[LU-5695] watchdog dispatch thread disappears Created: 01/Oct/14 Updated: 27/Feb/18 Resolved: 27/Feb/18 |
|
| Status: | Resolved |
| Project: | Lustre |
| Component/s: | None |
| Affects Version/s: | None |
| Fix Version/s: | Lustre 2.11.0 |
| Type: | Bug | Priority: | Major |
| Reporter: | Alexander Zarochentsev | Assignee: | James A Simmons |
| Resolution: | Fixed | Votes: | 0 |
| Labels: | patch | ||
| Issue Links: |
|
||||||||
| Severity: | 3 | ||||||||
| Rank (Obsolete): | 15940 | ||||||||
| Description |
|
Sometimes lc_watchdogd disappears w/o any messages and lustre logs are not dumped after watchdog triggered. How the correct behaviour should look: LNet: Service thread pid 7096 was inactive for 10.00s. The thread might be hung, or it might only be slow and will resume later. Dumping the stack trace for debugging purposes: Pid: 7096, comm: lctl Call Trace: [<ffffffff81528eb2>] schedule_timeout+0x192/0x2e0 [<ffffffff81084220>] ? process_timeout+0x0/0x10 [<ffffffffa0380df7>] proc_trigger_watchdog+0x67/0x80 [libcfs] [<ffffffff811fd8e7>] proc_sys_call_handler+0x97/0xd0 [<ffffffff811fd934>] proc_sys_write+0x14/0x20 [<ffffffff81188f68>] vfs_write+0xb8/0x1a0 [<ffffffff81189861>] sys_write+0x51/0x90 [<ffffffff8152b2be>] ? do_device_not_available+0xe/0x10 [<ffffffff8100b072>] system_call_fastpath+0x16/0x1b LustreError: dumping log to /tmp/lustre-log.1411548646.7096 and how it may look in the kernel logs when lustre logs are not dumped: Lustre: DEBUG MARKER: == sanity test 242: Check that watchdog causes kernel log dump == 09:19:38 (1411550378) LNet: Service thread pid 12742 stopped after 20.00s. This indicates the system was overloaded (too many service threads, or there were not enough hardware resources). Lustre: DEBUG MARKER: sanity test_242: @@@@@@ FAIL: Lustre log wasn't dumped Lustre: DEBUG MARKER: == sanity test complete, duration 29 sec == 09:20:01 (1411550401) |
| Comments |
| Comment by Alexander Zarochentsev [ 01/Oct/14 ] |
|
After a closer look at libcfs/libcfs/watchdog.c it was found that LCW_FLAG_STOP flag in lcw_flags variable is only set and never gets cleared. [ 17:33:12 ] $ git grep lcw_flags
libcfs/libcfs/watchdog.c:static unsigned long lcw_flags = 0;
libcfs/libcfs/watchdog.c: if (test_bit(LCW_FLAG_STOP, &lcw_flags))
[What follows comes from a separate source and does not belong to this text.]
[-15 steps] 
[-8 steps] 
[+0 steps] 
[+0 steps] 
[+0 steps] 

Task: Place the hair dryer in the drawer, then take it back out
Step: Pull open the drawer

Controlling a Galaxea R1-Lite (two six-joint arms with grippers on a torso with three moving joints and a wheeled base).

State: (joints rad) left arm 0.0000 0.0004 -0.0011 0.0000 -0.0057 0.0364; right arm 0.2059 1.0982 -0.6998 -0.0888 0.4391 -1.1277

libcfs/libcfs/watchdog.c: if (test_bit(LCW_FLAG_STOP, &lcw_flags)) {
libcfs/libcfs/watchdog.c: set_bit(LCW_FLAG_STOP, &lcw_flags);
So if lcw_refcount reaches zero and the watchdog thread is stopped by lcw_dispatch_stop() , it will be never working again (it exists immediately after start) until the modules reload or system restart. |
| Comment by Alexander Zarochentsev [ 01/Oct/14 ] |
|
the fix is like: diff --git a/libcfs/libcfs/watchdog.c b/libcfs/libcfs/watchdog.c index ed1acf7..e71b48a 100644 --- a/libcfs/libcfs/watchdog.c +++ b/libcfs/libcfs/watchdog.c @@ -330,6 +330,7 @@ static void lcw_dispatch_stop(void) wake_up(&lcw_event_waitq); wait_for_completion(&lcw_stop_completion); + clear_bit(LCW_FLAG_STOP, &lcw_flags); CDEBUG(D_INFO, "watchdog dispatcher has shut down.\n"); a proper patch will be submitted soon |
| Comment by Alexander Zarochentsev [ 01/Oct/14 ] |
| Comment by Cliff White (Inactive) [ 02/Oct/14 ] |
|
I will monitor this issue |
| Comment by Cliff White (Inactive) [ 20/Nov/14 ] |
|
The patch has failed review, can you address the issues? |
| Comment by Cliff White (Inactive) [ 18/Aug/16 ] |
|
Bug out of date, no patch update. Closing |
| Comment by James A Simmons [ 18/Aug/16 ] |
|
Please reopen. I plan to update the patch but I was waiting until the port to sysfs happens for Lustre 2.10. |
| Comment by Cliff White (Inactive) [ 18/Aug/16 ] |
|
Still waiting for a patch |
| Comment by Alexander Zarochentsev [ 20/Aug/16 ] |
|
procfs (or sysfs) part of the patch is only for testing, I think at least the actual fix from the patch can be landed. |
| Comment by Cliff White (Inactive) [ 09/Feb/18 ] |
|
Old issue, already fixed |
| Comment by James A Simmons [ 16/Feb/18 ] |
|
Is this fixed? |
| Comment by James A Simmons [ 16/Feb/18 ] |
|
Since Alex is okay with a one line fix I refreshed the patch. Very simple and should be landed soon. |
| Comment by Alexander Zarochentsev [ 17/Feb/18 ] |
|
yes, lets go with the one-line fix. |
| Comment by Gerrit Updater [ 27/Feb/18 ] |
|
Oleg Drokin (oleg.drokin@intel.com) merged in patch https://review.whamcloud.com/12155/ |
| Comment by Peter Jones [ 27/Feb/18 ] |
|
Landed for 2.11 |